"But I've been wandering disgracefully all over the place, for I set out to tell you that, at the end of a few years, Tristram at last realised what a mess she and he had made of it together, and then, dear fellow that he really was, he sat up and swallowed his gruel, and put her in the way of divorcing him, as a gentleman should.

"But all that, of course, happened much later. My life touched theirs, or hers in particular, if you like, only in the first year of their marriage, when I used to see a great deal of them during the season at their house in South Audley Street; and more week-ends than not I spent with them at Carew's place in Wiltshire.... He was a very queer sort of fellow, full of odd enthusiasms and intolerances, un-English in his incessant contempt for the regularities and pretences of life, though English enough in his hearty manner of showing that contempt.
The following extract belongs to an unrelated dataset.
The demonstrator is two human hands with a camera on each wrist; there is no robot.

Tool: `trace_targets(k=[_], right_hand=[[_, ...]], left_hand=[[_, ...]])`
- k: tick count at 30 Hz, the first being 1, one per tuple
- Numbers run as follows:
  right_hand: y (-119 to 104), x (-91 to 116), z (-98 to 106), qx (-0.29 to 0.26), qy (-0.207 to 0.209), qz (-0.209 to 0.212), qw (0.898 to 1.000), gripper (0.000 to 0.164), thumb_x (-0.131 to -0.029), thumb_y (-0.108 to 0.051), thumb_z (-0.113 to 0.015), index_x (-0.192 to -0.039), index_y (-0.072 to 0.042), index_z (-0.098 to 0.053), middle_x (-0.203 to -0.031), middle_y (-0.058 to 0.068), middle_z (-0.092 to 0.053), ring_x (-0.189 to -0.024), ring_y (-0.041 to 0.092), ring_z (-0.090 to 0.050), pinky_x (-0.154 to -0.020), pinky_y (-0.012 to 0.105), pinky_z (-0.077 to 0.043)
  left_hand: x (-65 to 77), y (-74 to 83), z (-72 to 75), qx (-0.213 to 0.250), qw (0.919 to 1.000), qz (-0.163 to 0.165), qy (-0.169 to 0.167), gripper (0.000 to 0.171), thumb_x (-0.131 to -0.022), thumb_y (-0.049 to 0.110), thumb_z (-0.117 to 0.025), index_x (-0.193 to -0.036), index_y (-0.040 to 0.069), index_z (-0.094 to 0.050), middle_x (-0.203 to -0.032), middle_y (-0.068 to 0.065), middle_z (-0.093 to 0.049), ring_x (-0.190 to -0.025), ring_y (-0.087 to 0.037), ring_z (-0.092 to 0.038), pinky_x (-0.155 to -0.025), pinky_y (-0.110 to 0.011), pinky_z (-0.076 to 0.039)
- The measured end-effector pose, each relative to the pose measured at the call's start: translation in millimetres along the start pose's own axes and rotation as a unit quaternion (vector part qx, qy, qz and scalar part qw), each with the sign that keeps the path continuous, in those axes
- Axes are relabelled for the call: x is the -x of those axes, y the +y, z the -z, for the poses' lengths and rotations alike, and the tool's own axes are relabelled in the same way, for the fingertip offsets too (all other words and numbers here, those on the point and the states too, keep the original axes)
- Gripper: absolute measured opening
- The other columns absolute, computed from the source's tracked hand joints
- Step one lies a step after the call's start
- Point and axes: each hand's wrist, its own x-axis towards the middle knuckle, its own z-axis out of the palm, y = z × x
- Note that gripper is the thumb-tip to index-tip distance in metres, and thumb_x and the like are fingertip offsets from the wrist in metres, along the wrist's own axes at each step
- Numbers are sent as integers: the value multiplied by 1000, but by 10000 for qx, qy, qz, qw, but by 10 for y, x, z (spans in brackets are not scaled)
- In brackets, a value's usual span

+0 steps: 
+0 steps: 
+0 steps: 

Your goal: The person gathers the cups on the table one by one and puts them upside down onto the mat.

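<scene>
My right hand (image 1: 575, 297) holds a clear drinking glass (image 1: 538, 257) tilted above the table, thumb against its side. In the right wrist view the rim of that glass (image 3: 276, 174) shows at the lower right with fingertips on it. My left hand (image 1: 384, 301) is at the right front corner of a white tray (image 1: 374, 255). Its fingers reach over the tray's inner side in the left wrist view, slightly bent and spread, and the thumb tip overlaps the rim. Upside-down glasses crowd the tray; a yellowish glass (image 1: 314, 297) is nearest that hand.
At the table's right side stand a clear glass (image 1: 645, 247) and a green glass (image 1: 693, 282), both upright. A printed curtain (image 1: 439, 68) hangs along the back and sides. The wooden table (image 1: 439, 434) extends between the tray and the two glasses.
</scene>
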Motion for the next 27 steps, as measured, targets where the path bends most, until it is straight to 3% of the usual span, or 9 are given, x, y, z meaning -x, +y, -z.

He was strange, too arrogantly made to care much whether he was found acceptable or unacceptable by others, and therefore a man without friends, because, poor fool, 'he preferred his own and Consuelo's company'; and even so he didn't love his young wife half as much as he would have done if he weren't certain that she worshipped him—though that childish contempt for happiness, as it can be called, was well punished in those wretched years later on, when his six foot odd of manhood must have made begging grotesques on the floor while she, perhaps pitying him, was as cruel as only a surfeited woman can be cruel—and, my God, how cruel!... The man's nature, being what it was, then, you can well understand that, quite literally, he had no friends, and that I was about the only man he could rub along with, the only man that he liked, in fact; while, as for myself, although in the ordinary way I couldn't have borne his particular sort of arrogance too long, I would have suffered all the one-eyed giants in the nether-world for the sake of being near that chit of a girl, as she was then; and as, indeed, she always was, except to the men who bored her with too much love.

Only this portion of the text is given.